Specializes in OB/GYN & Med/Surg.

well, unfortunately i don't have such glowing words about my time since graduating. i graduated may 8, passed the nclex on june 26 with 75 questions. started on june 16 or so with the unit i worked on as a cna ii for 2 years during nursing school. from the get-go, my [day-shift] preceptor & i didn't get along very well. she often criticized me, once in front of a patient (which i thought was totally unprofessional, and on top of it all, what she said wasn't even true). finally my boss moved me back to nights. i had a hard time adjusting to the rn role as opposed to the cna role. time management was my enemy, i was certain. i did some reeeeaaaalyyyyy stupid stuff (2 really bad mistakes which could have caused horrible outcomes, but thankfully didn't). part of the mistakes was because i had no time management, so i got stressed really easy, and therefore didn't grasp when others tried to give me instructions. after my big mistakes, i cried & begged god to never let me be so stupid again. i would rather get out of nursing all together (which i don't want to, because i love it!) than to ever endanger a patient's life again. well, i learned from my experiences, big time. things were starting to look soooooo much better. i finally began getting some organization. i began to get my work done and have time to spend with my patients. then it got even better - i could get my work done, spend time with my patients, and even help out the other nurses when they needed. i thought, "this is how nursing is supposed to be!" then on mondazy (2/2) my boss called me to tell me she needed to meet with me asap. once i arrived in her office, she told me she has to "let me go." from everything my coworkers have said, i don't think my dismissal was my fault. all i can hope & pray is that i'll be able to find something else that will allow me job security & a decent paycheck (somewhat comparable to my previous job). if it hadn't been for getting laid off/fired, i would have said that nursing is the most awesome thing ever. i still think that nursing is the most awesome thing ever - i just wish that those in it would be a little more helpful, and a little less critical. that's all for now. i hope soon i'll change my opinion (and love, love, love nursing like never before). thanks for whoever reads & comments on my story. i hope it's not a discouragement to anybody. take care.

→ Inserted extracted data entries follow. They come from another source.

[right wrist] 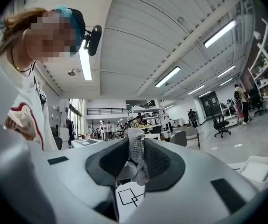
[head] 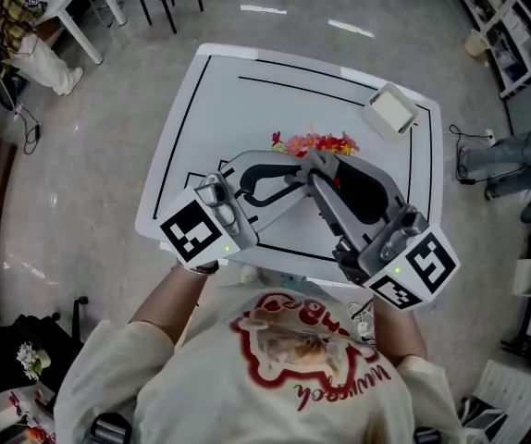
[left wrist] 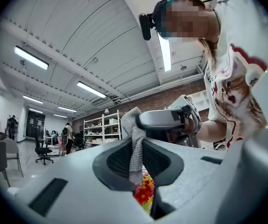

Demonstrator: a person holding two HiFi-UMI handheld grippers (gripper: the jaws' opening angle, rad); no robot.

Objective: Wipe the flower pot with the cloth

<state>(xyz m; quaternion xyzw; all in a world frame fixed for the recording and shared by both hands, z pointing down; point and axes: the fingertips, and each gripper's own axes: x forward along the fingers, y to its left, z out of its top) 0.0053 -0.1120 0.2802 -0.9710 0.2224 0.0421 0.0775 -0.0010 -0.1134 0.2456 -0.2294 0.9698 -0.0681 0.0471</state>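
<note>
At 6 o'clock on the shirt (head: 312, 350) a red looping script, not readable; then two grippers, left gripper (left wrist: 136, 160) and right gripper (right wrist: 136, 160), both pinched narrow on the one grey cloth (left wrist: 133, 125) above the white table (head: 210, 109); just beyond, at 12 o'clock, one bunch of red-yellow flowers (head: 316, 143); at 1 o'clock one white box (head: 392, 109).

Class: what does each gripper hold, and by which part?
Both hold the grey cloth: the left gripper pinches one bunched part, the right gripper another; exact corners cannot be told.
</note>
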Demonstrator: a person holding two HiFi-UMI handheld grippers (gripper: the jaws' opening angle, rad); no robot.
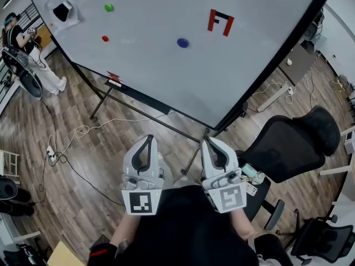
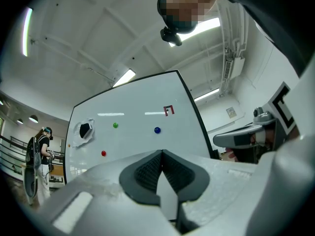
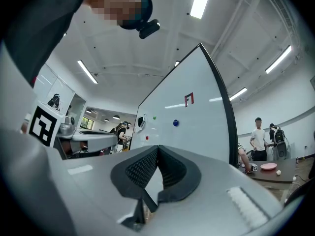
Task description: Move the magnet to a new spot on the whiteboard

you probably won't. i would see if i could get transfered to another unit, or get a job at another facility. if you're not good enough yet, it ain't gonna' happen. sorry to break it so "gently" to you. :o

i agree. i think there is no pleasing her. i do think i'm a good nurse, and i'm not trying to be arrogant. i work hard, and everyone enjoys working with me. my problem is that i'm not good enough for me yet. i was venting about how i still don't get things right, no matter how hard i try. and i know that is life some days. it seems that in nursing there are more murphy's law days than not. and that's what i need to get used to.

Specializes in Oncology, Med-Surg, Nursery.

I'm already headed to job number 2, lol. I actually liked the area and the job I was at (Oncology), but there were some issues with the actual floor and some co-workers that I couldn't get beyond. Plus, I wanted to be closer to home and my family. Other than that, I am doing fairly well. Hard to believe we're coming up on a year! :)

Specializes in Geriatrics, Home Health.

I need to vent.

Nine months after graduation, and 7 months after licensure, I'm still looking for my first RN job. This week, I was turned down by a SNF (they weren't hiring new grads) and an ALF.

Staying positive is very hard. I'm starting to wonder why I bothered with nursing school. I'm mature, reliable, good with people, and have a good work ethic (or so I've been told), yet I can't get a 1-star nursing home (I checked) to return my phone calls.

I've accepted that I'll need to move to get a job. I've wanted to leave the area for years. The next time my husband whines that his father will take it "hard" if we leave the area, I'm going to slap him. The man is 86, and has 8 other kids, including 1 who lives with him. I'll stay here and let my skills rot so Hubby can look after Dad, but only if if Hubby will pay for my refresher course.